- Developer: Cattle Call
- Publisher: Square Enix
- Director: Hiroyuki Ito
- Producer: Hiroaki Kato
- Designer: Hiroyuki Ito
- Programmers: Kazuki Takei; Toya Uchida; Hiroyuki Kito;
- Writer: Hiroyuki Ito
- Composer: Nobuo Uematsu
- Platforms: Nintendo Switch; PlayStation 4; Windows;
- Release: November 14, 2021
- Genre: Role-playing
- Mode: Single-player

= Dungeon Encounters =

2021 video game

Dungeon Encounters is a 2021 role-playing video game developed by Square Enix and Cattle Call and published by Square Enix. It was released for Nintendo Switch, PlayStation 4, and Windows.

At the time of its release, Dungeon Encounters was the first game Hiroyuki Ito had directed in 14 years. The game received positive reviews from critics for its minimalist approach to gameplay.

==Gameplay==
Dungeon Encounters is a single-player role-playing video game with strategy and dungeon crawl elements. The player controls a party of four members, and must venture through each of the 100-floor dungeon and reach the bottom level. Before entering the dungeon, players can visit shops and purchase weapons, armor, and abilities.

The game has minimalist presentation and gameplay, lacking proper visuals, story, and complicated systems like stamina or hunger. Instead, the dungeon is composed of the board game-like layout with squares and branching paths. Stepping on numbered squares triggers either an event or a battle. White numbers represent a special encounter, providing character abilities, treasure chests, or an opportunity to heal the party. Black numbers represent enemy encounters, with player characters initiating battle.

Battles are progressed through the Active Time Battle system. Each player or enemy unit has a meter that must fill to trigger their turn. In each turn, a unit can launch an attack with their equipped weapon or one of the party's abilities. Each unit has a Physical and Magical Defense number, which are numerical soaks that prevent physical and magical damage. These must be fully exhausted before attacks can reduce the unit's health point, as even a single point remaining in the defense will block damage.

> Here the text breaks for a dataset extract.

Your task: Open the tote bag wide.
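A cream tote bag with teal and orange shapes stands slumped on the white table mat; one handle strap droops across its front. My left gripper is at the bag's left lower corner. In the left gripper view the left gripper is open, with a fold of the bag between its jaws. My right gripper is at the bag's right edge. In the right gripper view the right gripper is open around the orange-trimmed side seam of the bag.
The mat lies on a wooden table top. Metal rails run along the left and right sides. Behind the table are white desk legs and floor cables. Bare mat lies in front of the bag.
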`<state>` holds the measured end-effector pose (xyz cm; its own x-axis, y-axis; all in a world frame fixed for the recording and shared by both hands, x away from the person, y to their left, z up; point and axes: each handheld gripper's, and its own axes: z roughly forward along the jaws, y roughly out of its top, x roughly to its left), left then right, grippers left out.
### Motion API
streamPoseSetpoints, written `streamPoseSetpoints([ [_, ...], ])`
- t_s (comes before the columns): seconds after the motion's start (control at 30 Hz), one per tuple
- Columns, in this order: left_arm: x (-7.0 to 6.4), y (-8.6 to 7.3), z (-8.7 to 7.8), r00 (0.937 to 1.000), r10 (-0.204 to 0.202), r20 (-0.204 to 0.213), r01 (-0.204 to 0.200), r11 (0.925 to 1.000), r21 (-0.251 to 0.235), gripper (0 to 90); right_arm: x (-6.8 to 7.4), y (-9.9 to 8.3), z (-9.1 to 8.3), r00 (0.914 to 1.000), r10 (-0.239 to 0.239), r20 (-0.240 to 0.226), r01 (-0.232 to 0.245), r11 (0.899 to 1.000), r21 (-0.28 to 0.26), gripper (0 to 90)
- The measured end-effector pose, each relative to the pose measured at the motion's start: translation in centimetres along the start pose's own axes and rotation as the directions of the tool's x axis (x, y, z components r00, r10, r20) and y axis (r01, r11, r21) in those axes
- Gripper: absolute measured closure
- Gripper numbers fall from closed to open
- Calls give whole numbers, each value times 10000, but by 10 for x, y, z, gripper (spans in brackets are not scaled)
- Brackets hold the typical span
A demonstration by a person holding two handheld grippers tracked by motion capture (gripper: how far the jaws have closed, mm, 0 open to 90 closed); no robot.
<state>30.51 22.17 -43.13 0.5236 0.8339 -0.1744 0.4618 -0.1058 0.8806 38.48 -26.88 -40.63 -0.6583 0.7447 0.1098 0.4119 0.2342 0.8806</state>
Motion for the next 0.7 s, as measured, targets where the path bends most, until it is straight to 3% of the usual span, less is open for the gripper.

== Development and release==
Dungeon Encounters was published by Square Enix and developed by Cattle Call, known for the Metal Max series and The Legend of Legacy. The development team included several Final Fantasy veteran figures, such as director Hiroyuki Ito, producer Hiroaki Kato, character designer Ryoma Ito, and composer Nobuo Uematsu.

Despite visual similarities, Ito and Kato denied that tabletop games were inspiration for the game. However, both developers agreed that tabletop games and Dungeon Encounters do share the universal fun of the role-playing games.

Dungeon Encounters was first announced at Tokyo Game Show 2021, two weeks before its release date, 14 October 2021. It was released for PlayStation 4, Nintendo Switch, and Microsoft Windows via Steam.

== Reception ==

Dungeon Encounters received "generally favorable reviews" for its PlayStation 4 and Switch versions, according to Metacritic. The Windows version received "mixed or average reviews".

Jenni Lada of Siliconera rated the Switch version 8/10 points, calling the game "made for the Switch" due to how it rewards the player for taking notes. Saying it was one of her best surprises of 2021, she commented that its looks were deceptive compared to how deep the game was and that she never had a short session.

Roland Ingram of Nintendo Life rated the Switch version 8/10 stars, saying that it was more meaningful than other games despite its simple graphics. Calling it a "masterstroke of game design, character and narrative", he praised the game's storytelling, but criticized its music as repetitive, and the concept as not particularly novel.

Adam Vitale of RPG Site rated the PC version 8/10 points, calling it "not for everyone" and criticizing its music as "squawky", but calling its design "tight-knit" and "well-crafted". He compared it to "a third-person Wizardry, only even simpler".

Aggregate score
| Aggregator | Score |
|---|---|
| Metacritic | NS: 81/100 PC: 60/100 PS4: 82/100 |

==Future==
Kato said in an interview Dungeon Encounters is complete and there were no plans for any future updates, but he and Ito showed interest in producing a sequel. Ito also considered releasing an easy version of the game, similar to Final Fantasy IV.